So we’re seen WHAT we are working towards in terms of what a secure base relationship looks like and the benefits it has. Before we continue to see HOW we can develop such a relationship with the child we are working with, let’s first explore HOW this attachment is built in the brain. Understanding this will hopefully clarify to you that this isn’t just useless “fluffy” talk; in fact, there are real, measurable, and tanglible ways that a secure base relationship affects the brain.
Let’s see how…
Nature and Nurture Inform Each Other
“Everything that is before birth is genetic and everything after birth is nature”: this is false.
Genes continue to be programmed after birth, so nature and nuture inform each other. What happens in the environment turns genes on or off, and genes influence the environment itself.
Parent Behaviour Informs Brain Development
In order for parts of the limbic system to grow (those having to do with social and emotional functioning), certain experiences are needed, mainly from the attachment figure. If the experiences in this part of development (before 2 years of age) are positive, we can imagine that that child’s genes have a very high potential.

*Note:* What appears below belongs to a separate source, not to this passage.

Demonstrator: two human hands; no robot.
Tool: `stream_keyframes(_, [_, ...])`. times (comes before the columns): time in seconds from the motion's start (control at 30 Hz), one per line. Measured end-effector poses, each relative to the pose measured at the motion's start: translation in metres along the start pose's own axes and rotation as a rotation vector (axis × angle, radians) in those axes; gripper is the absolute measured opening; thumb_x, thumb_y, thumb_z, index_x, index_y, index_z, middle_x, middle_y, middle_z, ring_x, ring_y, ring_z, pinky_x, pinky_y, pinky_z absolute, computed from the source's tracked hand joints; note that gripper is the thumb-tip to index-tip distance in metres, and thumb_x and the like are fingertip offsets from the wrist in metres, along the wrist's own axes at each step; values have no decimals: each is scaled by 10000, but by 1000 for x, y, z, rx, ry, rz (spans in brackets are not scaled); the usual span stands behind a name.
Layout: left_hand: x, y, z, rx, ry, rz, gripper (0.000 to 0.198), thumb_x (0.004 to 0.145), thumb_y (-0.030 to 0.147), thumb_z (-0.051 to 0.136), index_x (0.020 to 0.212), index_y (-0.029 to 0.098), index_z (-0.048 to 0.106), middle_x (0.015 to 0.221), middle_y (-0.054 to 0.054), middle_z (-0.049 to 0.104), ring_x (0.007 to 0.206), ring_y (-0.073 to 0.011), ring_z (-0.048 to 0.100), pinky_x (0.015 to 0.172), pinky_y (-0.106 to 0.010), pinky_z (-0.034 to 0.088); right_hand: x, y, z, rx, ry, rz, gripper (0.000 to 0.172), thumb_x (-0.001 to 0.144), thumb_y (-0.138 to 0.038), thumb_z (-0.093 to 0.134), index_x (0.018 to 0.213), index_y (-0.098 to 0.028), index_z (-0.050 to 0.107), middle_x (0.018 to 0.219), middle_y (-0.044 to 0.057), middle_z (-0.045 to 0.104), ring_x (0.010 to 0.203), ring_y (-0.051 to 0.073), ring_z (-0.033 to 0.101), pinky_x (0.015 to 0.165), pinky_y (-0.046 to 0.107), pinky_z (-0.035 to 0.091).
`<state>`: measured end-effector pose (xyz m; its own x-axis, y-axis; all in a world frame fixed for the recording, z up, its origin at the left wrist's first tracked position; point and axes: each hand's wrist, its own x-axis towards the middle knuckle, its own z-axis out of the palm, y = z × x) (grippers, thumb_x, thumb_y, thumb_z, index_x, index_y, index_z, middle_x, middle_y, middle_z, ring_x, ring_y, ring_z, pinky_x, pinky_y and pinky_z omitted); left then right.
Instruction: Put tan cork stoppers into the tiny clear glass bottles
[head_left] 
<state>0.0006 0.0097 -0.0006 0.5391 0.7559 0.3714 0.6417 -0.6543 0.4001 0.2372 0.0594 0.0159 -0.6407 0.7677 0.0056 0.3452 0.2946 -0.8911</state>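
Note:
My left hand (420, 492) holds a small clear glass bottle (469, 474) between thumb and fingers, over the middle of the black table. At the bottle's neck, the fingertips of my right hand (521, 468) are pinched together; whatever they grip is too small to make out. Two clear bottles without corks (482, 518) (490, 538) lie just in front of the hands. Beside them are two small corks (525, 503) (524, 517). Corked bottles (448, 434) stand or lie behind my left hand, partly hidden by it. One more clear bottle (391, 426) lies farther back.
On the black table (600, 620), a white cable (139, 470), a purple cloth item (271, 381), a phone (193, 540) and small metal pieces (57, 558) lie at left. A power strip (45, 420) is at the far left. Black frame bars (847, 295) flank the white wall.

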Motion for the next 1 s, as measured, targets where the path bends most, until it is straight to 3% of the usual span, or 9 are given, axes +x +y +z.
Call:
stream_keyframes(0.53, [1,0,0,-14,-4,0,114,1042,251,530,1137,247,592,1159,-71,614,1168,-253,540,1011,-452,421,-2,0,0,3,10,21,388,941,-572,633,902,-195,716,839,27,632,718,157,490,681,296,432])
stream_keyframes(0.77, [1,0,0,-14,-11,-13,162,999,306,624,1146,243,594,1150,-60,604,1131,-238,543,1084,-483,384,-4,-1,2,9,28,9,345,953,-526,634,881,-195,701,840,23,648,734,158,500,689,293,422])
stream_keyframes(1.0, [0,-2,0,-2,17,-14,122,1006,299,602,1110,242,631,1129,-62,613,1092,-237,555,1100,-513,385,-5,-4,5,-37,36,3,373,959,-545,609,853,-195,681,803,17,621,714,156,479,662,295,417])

Note that the genes have a high “potential”, but they are not yet fully and completely programmed in a fixed manner.
Neurons that Fire Together, Wire Together & Those that Don’t, Die Together
The brain doesn’t keep growing and growing. The brain organizes and then disorganizes.
This means that the connections in hte brain that are sustained, used often, and maintained are the ones that grow stronger and stronger. This is how learning happens: At first you struggle to add numbers, but by doing school work and homework you are practicing the skill and the “addition” connections in your brain get stronger and stronger.
On the other hand, if you don’t practice addition enough, you “unlearn” what you had learned before. In this case, the connections that weren’t used weakened and died.
This is why strong social contact with attachment figures early on in life are crucial to build these strong “social and emotional” connections in the brain.
Brain Development in Early Childhood Informs Our Behaviour
Babies change their nuture seeking strategies to suit the particular emotional capabilities of their caregiver so that they get as much care as that particular caregiver can give them.
This happens at a time when the brain is going through a huge phase of development, and therefore, the connections that are built (and the patterns of behaviour that are established, such as strategies to seek care from an attachment figure) can influence the pattern for making and maintaining relationships in the future for the child.
Empathy
When the caregiver responds to the baby appropriately, he/she begins to gain a sense of high self-esteem, leading them to have the capability of empathising with others. The child also has a positive model of what to expect from another person in a relationship, which is essential for long-term friendships and other relationships.